The ruling also seems to have entirely ignored the circular flow of cash because it accepted a representation that all the liabilities of HCO that Newco assumed were incurred in the ordinary course of business or are associated with the assets to be transferred. The transitory bank loan was not in the ordinary course of business and HCO kept the loan proceeds while it transferred the liability for the loan to Newco.
The ruling treated all of these steps as if HCO transferred its assets and liabilities to Newco and HCO liquidated and Parent exchanged its common stock and note in HCO for the common stock and note of Newco. The only think the ruling caveated was the equity status of the notes.
When HCO domesticated and became disregarded, it held the $X cash borrowed from the bank. Under normal circumstances that would look like boot dividend in a reorganization. As a domestic DRE, it lent the $X to Parent. That presumably created an interest inclusion in domestic HCO and an interest deduction in Parent.
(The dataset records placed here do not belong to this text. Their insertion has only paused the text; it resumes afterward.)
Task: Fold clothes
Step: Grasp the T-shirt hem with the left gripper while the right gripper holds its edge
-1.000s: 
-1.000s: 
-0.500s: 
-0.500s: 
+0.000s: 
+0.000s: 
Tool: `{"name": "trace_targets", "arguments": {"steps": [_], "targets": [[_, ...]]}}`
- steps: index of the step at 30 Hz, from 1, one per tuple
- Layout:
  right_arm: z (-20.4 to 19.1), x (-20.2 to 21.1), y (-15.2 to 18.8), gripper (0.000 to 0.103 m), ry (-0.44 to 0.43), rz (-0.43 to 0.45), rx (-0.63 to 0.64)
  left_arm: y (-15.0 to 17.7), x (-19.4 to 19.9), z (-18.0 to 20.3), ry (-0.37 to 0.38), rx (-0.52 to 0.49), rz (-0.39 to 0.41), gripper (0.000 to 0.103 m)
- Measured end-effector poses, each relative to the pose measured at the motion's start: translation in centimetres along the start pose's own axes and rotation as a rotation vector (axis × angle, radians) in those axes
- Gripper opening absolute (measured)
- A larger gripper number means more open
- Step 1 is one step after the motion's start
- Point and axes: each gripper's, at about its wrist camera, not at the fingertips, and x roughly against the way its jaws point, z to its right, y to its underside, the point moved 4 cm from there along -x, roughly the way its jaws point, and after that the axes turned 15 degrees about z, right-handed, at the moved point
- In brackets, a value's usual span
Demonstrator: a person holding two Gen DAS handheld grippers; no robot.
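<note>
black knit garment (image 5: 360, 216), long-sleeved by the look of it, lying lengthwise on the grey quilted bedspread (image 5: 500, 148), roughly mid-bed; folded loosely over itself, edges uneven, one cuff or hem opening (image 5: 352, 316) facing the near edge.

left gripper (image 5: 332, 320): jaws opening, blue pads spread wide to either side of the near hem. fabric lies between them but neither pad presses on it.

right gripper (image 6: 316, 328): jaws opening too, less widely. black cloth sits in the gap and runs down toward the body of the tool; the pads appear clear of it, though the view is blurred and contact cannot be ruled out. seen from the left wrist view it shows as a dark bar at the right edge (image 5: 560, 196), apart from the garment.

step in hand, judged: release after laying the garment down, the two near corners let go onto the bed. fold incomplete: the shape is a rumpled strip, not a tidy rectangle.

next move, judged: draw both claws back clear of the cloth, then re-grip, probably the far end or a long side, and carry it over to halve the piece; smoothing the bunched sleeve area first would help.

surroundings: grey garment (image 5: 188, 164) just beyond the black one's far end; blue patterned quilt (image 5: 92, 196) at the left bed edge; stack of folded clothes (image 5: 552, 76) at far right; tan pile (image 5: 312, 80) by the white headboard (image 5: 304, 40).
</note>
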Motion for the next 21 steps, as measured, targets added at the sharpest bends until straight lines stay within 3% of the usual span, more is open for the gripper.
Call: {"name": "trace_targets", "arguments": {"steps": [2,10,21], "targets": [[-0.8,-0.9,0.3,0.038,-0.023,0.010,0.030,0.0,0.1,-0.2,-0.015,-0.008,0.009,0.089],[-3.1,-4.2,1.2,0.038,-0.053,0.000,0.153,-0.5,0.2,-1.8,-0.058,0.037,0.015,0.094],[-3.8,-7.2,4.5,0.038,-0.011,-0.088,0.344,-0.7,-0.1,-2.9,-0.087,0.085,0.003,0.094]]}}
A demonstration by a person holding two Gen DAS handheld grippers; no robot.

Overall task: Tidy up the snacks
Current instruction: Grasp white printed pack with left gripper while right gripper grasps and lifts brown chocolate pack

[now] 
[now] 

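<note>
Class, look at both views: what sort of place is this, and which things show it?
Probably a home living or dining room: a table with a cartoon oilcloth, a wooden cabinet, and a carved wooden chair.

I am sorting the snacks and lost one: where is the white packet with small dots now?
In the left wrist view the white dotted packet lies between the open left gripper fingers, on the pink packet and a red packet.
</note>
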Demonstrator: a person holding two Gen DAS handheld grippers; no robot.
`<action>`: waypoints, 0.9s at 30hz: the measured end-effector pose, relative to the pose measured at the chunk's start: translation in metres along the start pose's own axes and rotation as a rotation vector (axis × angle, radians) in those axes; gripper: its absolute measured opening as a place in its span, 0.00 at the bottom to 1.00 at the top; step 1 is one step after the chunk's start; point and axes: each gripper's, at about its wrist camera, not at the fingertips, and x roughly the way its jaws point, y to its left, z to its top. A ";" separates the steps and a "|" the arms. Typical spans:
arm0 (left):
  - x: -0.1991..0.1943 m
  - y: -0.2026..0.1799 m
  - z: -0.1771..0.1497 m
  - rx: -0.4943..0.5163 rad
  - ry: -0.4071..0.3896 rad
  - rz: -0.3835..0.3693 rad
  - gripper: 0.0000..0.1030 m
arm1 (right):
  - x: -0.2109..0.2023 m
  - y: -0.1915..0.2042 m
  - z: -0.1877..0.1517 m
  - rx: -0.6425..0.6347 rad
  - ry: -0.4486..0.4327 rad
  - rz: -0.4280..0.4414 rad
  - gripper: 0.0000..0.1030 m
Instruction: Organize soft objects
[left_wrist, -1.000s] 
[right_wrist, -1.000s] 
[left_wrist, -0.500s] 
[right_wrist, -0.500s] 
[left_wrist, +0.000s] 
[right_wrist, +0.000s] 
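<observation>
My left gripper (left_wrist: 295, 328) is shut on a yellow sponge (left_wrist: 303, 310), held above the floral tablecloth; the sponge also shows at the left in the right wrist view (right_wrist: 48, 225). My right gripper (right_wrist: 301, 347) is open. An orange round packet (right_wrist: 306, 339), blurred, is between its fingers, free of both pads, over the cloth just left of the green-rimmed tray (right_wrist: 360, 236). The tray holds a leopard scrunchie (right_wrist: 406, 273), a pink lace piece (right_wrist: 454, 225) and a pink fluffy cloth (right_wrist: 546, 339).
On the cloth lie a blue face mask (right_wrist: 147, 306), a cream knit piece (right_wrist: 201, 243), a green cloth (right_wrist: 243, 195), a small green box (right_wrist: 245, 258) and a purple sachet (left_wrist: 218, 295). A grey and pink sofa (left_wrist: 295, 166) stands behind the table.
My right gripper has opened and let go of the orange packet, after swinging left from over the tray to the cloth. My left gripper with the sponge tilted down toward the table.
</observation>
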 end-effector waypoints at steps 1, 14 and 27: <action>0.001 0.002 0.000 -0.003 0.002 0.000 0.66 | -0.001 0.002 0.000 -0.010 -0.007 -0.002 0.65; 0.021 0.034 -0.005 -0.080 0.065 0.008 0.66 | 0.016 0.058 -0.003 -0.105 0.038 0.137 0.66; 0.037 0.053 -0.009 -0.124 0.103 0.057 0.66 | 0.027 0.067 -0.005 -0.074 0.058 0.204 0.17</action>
In addition, the old note stayed in place between domestic disregarded HCO and domestic DRE. But the ruling states they are in the same state as Parent, so it is hard to see the state tax benefit.
Conclusion
Perhaps the conclusion is that if you don’t create any federal income tax advantage that anyone can figure out, you can reincorporate a CFC using any assortment of value flows and transactions you can put together, so long as the old pea winds up under a new shell owned by the same shareholder.